Friday, April 27, 2007

Mi Vida con La Manzana, Pt.1: Heaven


I have decided to put together some memories of my first experience with Macintoshes. When I started my PhD, I joined a newly established plant molecular biology laboratory. My boss just returned from a post-doc in Germany and received a gigantic starting grant. Being ones of the first employees/students, my colleague and me were responsible for the computers in the lab. My boss was totally obsessed with a Macintosh and therefore we started to design a lab network based on Apple machines. In a couple of months, we were running three PowerMacintoshes 8200 (with PowerPC 601 chips), two PowerMacintoshes 7600 (with a PowerPC 604 chip), with one of them controlling a sequencing machine and one PowerMacintosh 8500 (also with a PowerPC 604 chip), which was connected to a densitometer and a fluorescence scanner through SCSI ports and later was replaced with then newly released PowerMacintosh G3 (code named Gossamer).
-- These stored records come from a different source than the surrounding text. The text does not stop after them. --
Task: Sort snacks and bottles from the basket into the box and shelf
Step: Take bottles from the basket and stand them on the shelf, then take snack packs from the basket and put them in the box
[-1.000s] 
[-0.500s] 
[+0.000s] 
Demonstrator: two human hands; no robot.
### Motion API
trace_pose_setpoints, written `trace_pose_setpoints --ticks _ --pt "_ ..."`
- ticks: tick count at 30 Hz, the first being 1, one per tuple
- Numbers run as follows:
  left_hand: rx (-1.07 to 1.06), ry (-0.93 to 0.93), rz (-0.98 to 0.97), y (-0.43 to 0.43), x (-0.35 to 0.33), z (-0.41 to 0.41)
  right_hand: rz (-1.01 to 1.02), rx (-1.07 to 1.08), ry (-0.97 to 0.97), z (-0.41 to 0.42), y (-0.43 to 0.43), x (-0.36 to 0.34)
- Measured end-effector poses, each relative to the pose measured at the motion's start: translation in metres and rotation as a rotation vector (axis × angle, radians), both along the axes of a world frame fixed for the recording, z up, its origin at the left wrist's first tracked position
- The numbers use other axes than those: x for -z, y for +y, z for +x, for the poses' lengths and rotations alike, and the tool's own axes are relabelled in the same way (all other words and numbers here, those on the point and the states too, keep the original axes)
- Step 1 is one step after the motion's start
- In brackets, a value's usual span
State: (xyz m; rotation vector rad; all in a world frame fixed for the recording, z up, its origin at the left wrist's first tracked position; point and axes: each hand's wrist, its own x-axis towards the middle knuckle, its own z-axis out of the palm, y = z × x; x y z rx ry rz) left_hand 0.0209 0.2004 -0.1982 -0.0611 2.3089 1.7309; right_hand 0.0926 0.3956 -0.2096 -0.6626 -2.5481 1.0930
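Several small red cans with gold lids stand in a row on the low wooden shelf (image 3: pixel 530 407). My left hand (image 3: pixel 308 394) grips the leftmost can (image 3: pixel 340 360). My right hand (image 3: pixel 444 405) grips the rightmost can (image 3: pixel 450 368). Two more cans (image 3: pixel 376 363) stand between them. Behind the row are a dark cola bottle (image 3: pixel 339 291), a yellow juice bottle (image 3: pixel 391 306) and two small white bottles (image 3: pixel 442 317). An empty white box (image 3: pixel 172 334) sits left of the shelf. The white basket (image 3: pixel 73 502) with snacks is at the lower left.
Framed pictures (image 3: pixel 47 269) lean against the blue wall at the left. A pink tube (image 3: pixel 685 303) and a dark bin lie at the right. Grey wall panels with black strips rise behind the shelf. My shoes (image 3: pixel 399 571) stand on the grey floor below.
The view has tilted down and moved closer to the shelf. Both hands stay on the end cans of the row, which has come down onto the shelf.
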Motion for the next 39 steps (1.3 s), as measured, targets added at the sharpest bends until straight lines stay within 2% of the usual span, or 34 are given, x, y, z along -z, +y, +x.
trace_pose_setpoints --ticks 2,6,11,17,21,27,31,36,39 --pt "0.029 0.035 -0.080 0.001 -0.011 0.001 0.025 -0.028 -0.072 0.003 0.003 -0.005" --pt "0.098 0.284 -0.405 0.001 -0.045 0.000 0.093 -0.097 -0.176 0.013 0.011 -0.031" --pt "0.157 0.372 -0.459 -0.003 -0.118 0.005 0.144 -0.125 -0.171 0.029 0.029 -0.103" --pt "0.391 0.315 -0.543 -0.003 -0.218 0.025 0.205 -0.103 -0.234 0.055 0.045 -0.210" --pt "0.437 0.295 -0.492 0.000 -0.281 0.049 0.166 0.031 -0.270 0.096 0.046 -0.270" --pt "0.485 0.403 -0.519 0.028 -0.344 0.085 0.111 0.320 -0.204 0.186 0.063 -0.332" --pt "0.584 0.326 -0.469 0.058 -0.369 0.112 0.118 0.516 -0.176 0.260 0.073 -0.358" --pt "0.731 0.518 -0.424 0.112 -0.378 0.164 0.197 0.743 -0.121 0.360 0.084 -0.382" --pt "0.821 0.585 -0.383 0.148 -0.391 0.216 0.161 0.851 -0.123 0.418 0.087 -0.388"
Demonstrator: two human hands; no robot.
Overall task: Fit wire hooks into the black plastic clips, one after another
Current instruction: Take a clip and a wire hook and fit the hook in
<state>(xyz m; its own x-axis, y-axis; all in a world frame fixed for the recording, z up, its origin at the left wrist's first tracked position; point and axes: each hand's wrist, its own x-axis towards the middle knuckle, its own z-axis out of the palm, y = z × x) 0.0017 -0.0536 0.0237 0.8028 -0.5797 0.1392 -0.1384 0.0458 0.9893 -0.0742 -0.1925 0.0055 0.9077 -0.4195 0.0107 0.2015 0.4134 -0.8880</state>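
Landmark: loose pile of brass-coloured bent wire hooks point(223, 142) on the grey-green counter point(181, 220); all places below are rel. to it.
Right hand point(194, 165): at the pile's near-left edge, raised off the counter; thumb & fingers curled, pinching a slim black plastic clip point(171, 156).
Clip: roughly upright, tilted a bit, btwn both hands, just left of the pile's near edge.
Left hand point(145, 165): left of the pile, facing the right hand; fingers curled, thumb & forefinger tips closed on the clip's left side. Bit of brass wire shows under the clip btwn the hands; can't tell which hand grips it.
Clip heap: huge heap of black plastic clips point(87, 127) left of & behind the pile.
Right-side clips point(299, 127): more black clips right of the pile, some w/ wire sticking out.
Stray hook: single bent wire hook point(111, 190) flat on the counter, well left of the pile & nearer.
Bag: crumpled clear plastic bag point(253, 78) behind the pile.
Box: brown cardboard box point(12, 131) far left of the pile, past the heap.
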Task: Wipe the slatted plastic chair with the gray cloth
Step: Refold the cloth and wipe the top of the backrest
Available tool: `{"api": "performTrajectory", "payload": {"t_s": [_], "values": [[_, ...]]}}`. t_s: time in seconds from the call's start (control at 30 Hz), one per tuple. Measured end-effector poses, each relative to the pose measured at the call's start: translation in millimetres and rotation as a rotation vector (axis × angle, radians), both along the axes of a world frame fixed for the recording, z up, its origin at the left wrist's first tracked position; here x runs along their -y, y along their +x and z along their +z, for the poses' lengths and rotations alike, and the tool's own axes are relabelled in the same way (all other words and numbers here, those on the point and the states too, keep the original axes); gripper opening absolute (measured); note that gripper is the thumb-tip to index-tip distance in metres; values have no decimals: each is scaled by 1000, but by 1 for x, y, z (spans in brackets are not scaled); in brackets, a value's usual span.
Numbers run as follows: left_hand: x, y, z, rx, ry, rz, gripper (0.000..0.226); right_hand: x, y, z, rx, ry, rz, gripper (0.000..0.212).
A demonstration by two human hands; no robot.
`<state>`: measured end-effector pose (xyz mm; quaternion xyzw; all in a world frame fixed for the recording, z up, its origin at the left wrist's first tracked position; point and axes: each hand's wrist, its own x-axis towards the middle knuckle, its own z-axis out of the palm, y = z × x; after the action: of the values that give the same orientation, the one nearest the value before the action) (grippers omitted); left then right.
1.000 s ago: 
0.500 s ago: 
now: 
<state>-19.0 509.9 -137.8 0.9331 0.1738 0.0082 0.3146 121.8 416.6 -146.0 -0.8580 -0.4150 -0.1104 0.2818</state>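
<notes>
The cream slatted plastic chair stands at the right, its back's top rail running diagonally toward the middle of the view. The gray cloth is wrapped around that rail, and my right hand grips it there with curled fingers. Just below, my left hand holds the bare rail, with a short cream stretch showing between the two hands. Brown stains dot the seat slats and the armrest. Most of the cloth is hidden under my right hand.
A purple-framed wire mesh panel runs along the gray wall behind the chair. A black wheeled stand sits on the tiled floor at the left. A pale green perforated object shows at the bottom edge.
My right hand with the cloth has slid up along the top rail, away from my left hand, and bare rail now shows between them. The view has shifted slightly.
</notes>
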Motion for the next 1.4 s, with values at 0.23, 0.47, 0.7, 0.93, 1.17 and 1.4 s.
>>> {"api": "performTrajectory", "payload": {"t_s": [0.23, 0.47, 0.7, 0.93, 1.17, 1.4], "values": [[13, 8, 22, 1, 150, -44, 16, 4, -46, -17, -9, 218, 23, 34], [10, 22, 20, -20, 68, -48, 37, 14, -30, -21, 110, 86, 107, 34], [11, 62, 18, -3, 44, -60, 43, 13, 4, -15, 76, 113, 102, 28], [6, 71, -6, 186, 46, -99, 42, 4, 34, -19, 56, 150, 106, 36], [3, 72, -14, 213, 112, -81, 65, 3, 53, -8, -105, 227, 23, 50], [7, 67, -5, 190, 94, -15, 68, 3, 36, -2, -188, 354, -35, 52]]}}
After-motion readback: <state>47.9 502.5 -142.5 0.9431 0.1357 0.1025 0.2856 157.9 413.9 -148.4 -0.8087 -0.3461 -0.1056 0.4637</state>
In addition to the computers, we also purchased some original Apple accessories, including a brilliant flat-bed Apple Color OneScanner 600/27 with SCSI implementation (it was 11 years ago!) and one Apple LaserWriter 12/640, which was, at that time, an absolutely stunning network (!) laser printer. All computers were sharing files and printers through OpenTransport-implemented EtherTalk (one of the Mac features that instantly left the Win users in awe). PowerMacintoshes all had SCSI ports by default, so a backup of documents on ZIP or JAZ drives could be done in a blink of an eye (again, for Win users something unbelievable; considering that at that time, the ZIP drive was usually connected to a PC through a parallel port). When we got them, the machines were running MacOS 7.5.5. and in 1998, we upgraded to MacOS 8.1, shortly after Steve Jobs returned to Apple as iCEO.